Reform efforts have produced mixed results in Kenya, Malawi, Mozambique, South Africa, Tanzania, Uganda, Zambia and Zimbabwe. Employment levels and government consumption have tended to decrease across the region, although far from uniformly. Real public employment wages may have stopped falling and wages may even have risen in a couple of countries. A larger share of total expenditures is now used for wages, but this may have negative effects on efficiency because non-wage expenditures remain significantly underfunded. Health and education expenditures in real per capita terms have risen in some—but not all—countries. Military funding trends are also mixed. Accountability measures, such as performance-based contracts, Citizen’s Charters, public complaint mechanisms and service delivery surveys, are being introduced on a selective basis. It is too early to assess actual outcomes, but these depend as much on political factors as on managerial arrangements. Support for the reforms remains mixed, as can be expected with reforms that result in mixed, uncertain or unequally distributed benefits.
There are several implications of this:
- First, fiscally driven reductions of state employment and functions have gone too far and have not led to general and significant efficiency and accountability improvements.
- Second, too little attention has been given to the political dynamics of reform. Not all reform resistance is due to entrenched self-interest of state elites. It is also caused by the mixed—and sometimes severely negative—results of the reform.
- Third, donors are heavily involved in the reform (through conditionalities, funding and technical advice), but their track record suggests that they have no privileged knowledge about how to solve public sector performance problems in the region.
- This points to a final implication: the lack of attention to and understanding of the ‘ground level’ of the public sector.
Most public service reforms are still donor-led, despite the fact that their track record suggests that they have no privileged knowledge about how to solve the existing problems. Recommendations for donors are:
- From a broader efficiency and accountability point of view, a better understanding of the interactions between government agencies at various levels and urban, village and community-based groups is particularly relevant.
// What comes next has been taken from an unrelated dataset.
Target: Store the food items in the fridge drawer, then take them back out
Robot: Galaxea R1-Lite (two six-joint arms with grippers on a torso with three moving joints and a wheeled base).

- Co-ordinate their reform initiatives with other donors to reduce the burden their actions place on governments. Policy requirements should be in line with real political possibilities.
- Be more accountable to receiving countries, even when they do not suffer the consequences of their own actions when things go wrong.
- Gain deeper understanding of the domestic political dimension of their support and of the ‘ground level’ of the public sector, going beyond the upper levels of national and local government.
- Support efforts to improve political accountability: strengthening the rule of law and the judiciary, promoting democratisation and the role of the media, strengthening anti-corruption measures.
- Acknowledge that their efforts to attract skilled recipient staff to positions and programmes they fund contribute to distorting government pay policies.